This story contains sensitive content

CW: grooming


Head in my hands, I stare down at the phone in my lap, willing it to ring. The hospital staff insisted I go home to rest, but sleep eludes me. How can I, when the only family I have left lies unconscious in an operating room? The life of the man who helped raise me is in someone else’s hands.  


Pushing to my feet, I pace my brother’s study. His house is closer to the hospital and I find solace from being in the place he inhabits. The map I gave him several Christmases ago is centered on the wall, pins mark over a hundred countries that he has traveled to. A manila envelope in his outgoing mail tray catches my eye. The envelope reads simply: To Diana, Love, Dale


A chill runs down my spine. Is it a will? Could he have sensed something was wrong? Before I can even properly weigh my options I open the envelope and pull out what appears to be a manuscript.


******


It was the summer of my sixteenth birthday. I was busy, as usual, with all the odd jobs I did around the neighborhood. I tended gardens, mowed lawns, washed cars and the like. My mom died when I was ten and Dad never really recovered. An electrician whose hands had gone shaky from nerves and drink, he worked intermittently and had a habit of not restocking our groceries. My younger sisters, Molly, Alice, and Geraldine, were my reasons for working so hard.   


Mrs. A was the widow that lived down the block. She had lost her husband six months prior to me knocking on her door. A lanky, angular kid, I rang the doorbell and waited as I stared at the jungle of weeds and three-foot tall grass that was her front lawn. 


The door swung open suddenly. “Can I help you?” Her words were kind but her tone was anything but. She might as well have said, “get off my stoop.”


It was dark inside and I could only see her silhouette. She had one hand on her hip and the other on the doorframe. The screen door was closed between us. “Good afternoon. I would like to offer to mow your lawn, ma’am.” 


“Thank you, son. But I don’t need the grass cut.”


She was already shutting the door when I interjected, “Free of charge, ma’am.” She paused and then opened it wider so she could take another look at me.“It wouldn’t cost you anything.”

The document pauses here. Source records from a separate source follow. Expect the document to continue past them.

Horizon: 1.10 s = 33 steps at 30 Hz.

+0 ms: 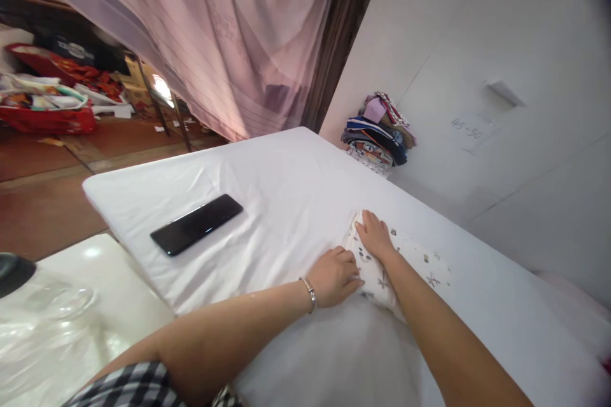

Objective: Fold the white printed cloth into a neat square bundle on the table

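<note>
A white cloth (382,280) printed with small grey and green motifs lies folded on a white-covered table (286,172). My left hand (335,276), with a silver bracelet at the wrist, has its fingers curled over the cloth's near left edge. At the cloth's far corner, my right hand (375,235) is closed on the fabric, thumb on the left side and fingers on top. The two hands are close together but apart. My right forearm hides part of the cloth.
A black phone (196,224) lies on the table's left part. Stacked folded clothes (375,133) stand by the wall beyond the far right edge. Clear plastic (52,324) covers a white surface at lower left. A pink curtain (229,32) hangs behind the table.
</note>
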### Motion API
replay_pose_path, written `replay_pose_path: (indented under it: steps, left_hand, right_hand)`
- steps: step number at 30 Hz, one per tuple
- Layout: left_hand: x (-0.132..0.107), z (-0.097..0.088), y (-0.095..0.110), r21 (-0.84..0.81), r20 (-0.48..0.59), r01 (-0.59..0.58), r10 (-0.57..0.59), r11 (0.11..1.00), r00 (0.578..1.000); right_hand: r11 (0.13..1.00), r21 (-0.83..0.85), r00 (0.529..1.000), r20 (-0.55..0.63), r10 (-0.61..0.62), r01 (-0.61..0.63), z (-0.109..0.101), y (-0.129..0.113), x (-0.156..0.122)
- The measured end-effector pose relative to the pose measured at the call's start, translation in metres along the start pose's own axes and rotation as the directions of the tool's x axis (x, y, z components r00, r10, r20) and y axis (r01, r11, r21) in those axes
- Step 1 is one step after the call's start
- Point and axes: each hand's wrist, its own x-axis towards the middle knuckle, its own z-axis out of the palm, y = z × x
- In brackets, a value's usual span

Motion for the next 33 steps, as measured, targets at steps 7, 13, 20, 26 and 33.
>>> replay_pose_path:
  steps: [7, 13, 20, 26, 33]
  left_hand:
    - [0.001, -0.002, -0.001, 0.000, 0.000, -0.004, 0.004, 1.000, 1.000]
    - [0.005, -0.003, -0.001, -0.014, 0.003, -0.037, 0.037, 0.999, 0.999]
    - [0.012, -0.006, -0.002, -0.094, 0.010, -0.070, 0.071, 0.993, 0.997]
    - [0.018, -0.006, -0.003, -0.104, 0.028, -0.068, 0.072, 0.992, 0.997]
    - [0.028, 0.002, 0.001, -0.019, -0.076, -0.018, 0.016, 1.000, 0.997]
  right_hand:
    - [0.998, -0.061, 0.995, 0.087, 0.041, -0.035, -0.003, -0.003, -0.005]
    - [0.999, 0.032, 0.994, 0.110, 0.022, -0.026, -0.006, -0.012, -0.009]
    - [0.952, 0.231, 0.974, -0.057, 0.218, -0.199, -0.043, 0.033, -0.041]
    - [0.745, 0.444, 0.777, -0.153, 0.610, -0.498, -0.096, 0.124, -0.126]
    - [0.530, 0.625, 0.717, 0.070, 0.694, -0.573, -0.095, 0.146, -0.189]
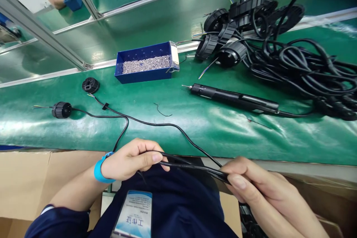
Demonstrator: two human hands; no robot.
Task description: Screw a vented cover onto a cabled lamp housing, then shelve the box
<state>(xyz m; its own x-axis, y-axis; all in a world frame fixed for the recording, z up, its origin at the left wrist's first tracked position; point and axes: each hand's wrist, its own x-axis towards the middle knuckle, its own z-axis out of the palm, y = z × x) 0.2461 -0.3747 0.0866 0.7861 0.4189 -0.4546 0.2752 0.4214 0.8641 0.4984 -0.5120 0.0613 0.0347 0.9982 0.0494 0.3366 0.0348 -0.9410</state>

“Now why would the poor neighborhood boy who works all night and every weekend to compensate for his lazy, good-for-nothing father, offer to cut my grass for free?” She was looking at me hard, observing my reaction. 


“Because I know that things are difficult.” I shifted my weight but didn’t break eye contact, or at least where I expected her eyes were. “And I wanted to do the right thing.”


She stared at me for a while without saying anything. Then, mind made up, she said, “Fine. But I’ll pay you for the work. Never offer to work for free, especially when your customer can afford to pay you.” She shut the door in my face and I gave a sigh of relief and went to work. 


I ended up mowing her lawn all summer. And she did pay me, better than my usual going rate. Her behavior was consistent with the impression that she gave me on that first encounter. She was a pill, but she was compensating for whatever perceived deficiency she believed she had, just like I was.


It was the end of August, the twenty-fifth to be exact, when I went to mow her lawn as usual. I finished the job and just as I was packing up, the door opened and she beckoned me inside. The dining room table was set for two, with what must have been the most beautiful and decadent spread of food I had seen. She asked if I would do her the favor of staying for dinner, that she had made too much and didn’t want it to go to waste. The excuse was flimsy, but being a hungry, growing boy, I sat down at the table. 


Under the glinting lights of the chandelier, I could finally get a better look at Mrs. A. Elegantly put together, in an A-line knee-length dress, she wore her hair in curls, just above the shoulders as was the fashion. A natural beauty, besides mascara and lipstick, she didn’t need much in the way of makeup. We conversed pleasantly about school, my sisters, and some of the neighbors on the block. 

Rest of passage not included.